* DIRECTIONS: In the listing below, locate the lines that hold the string "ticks". Copy those lines.

* RECORDS FOR THE TASK:
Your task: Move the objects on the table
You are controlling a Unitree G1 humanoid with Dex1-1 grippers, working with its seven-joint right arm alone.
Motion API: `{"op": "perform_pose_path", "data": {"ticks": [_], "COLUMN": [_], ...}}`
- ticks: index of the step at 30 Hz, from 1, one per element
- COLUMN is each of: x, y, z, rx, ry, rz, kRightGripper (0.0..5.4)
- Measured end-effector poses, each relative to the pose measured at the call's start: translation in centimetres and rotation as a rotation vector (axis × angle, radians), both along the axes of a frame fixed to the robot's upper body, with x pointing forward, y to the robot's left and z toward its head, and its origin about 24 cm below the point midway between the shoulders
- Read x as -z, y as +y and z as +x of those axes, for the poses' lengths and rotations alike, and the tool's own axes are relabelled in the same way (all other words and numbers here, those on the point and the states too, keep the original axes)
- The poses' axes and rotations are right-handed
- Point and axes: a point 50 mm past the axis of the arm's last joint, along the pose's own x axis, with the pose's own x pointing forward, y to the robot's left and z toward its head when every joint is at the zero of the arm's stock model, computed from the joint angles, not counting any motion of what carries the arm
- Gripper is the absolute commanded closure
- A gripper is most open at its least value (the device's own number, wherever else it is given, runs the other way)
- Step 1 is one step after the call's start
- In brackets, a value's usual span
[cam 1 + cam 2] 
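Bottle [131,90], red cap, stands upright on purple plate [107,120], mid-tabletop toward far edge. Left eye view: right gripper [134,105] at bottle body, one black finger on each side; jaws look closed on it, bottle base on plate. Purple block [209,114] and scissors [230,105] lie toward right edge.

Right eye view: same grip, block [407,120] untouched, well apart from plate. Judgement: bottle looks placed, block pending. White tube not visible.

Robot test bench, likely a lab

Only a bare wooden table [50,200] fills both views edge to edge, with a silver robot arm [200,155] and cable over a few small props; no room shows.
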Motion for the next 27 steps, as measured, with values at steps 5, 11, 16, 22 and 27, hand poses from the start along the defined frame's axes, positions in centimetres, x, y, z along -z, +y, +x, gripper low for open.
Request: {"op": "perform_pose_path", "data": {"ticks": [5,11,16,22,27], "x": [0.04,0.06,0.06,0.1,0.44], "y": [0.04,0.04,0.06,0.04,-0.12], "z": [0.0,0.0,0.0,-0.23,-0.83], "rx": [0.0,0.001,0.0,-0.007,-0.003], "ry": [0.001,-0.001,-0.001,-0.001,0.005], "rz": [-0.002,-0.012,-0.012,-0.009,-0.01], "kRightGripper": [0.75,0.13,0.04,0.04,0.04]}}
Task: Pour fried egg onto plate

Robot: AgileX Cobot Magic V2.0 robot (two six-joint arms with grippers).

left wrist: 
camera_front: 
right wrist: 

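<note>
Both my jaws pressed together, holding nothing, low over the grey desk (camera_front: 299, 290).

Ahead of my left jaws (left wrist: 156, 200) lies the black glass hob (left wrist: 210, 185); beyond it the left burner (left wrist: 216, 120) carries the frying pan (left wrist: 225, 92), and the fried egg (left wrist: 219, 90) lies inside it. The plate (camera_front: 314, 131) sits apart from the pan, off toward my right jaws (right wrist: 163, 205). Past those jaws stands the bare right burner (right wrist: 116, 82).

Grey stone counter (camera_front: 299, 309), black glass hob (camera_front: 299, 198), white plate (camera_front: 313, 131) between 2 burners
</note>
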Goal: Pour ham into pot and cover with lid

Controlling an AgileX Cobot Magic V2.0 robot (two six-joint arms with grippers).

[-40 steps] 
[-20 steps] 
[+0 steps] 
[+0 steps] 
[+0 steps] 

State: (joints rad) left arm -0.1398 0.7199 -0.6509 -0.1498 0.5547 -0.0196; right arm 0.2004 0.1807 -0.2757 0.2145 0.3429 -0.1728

* EXPECTED ANSWER:
Motion API: `{"op": "perform_pose_path", "data": {"ticks": [_], "COLUMN": [_], ...}}`
- ticks: index of the step at 30 Hz, from 1, one per element
Request: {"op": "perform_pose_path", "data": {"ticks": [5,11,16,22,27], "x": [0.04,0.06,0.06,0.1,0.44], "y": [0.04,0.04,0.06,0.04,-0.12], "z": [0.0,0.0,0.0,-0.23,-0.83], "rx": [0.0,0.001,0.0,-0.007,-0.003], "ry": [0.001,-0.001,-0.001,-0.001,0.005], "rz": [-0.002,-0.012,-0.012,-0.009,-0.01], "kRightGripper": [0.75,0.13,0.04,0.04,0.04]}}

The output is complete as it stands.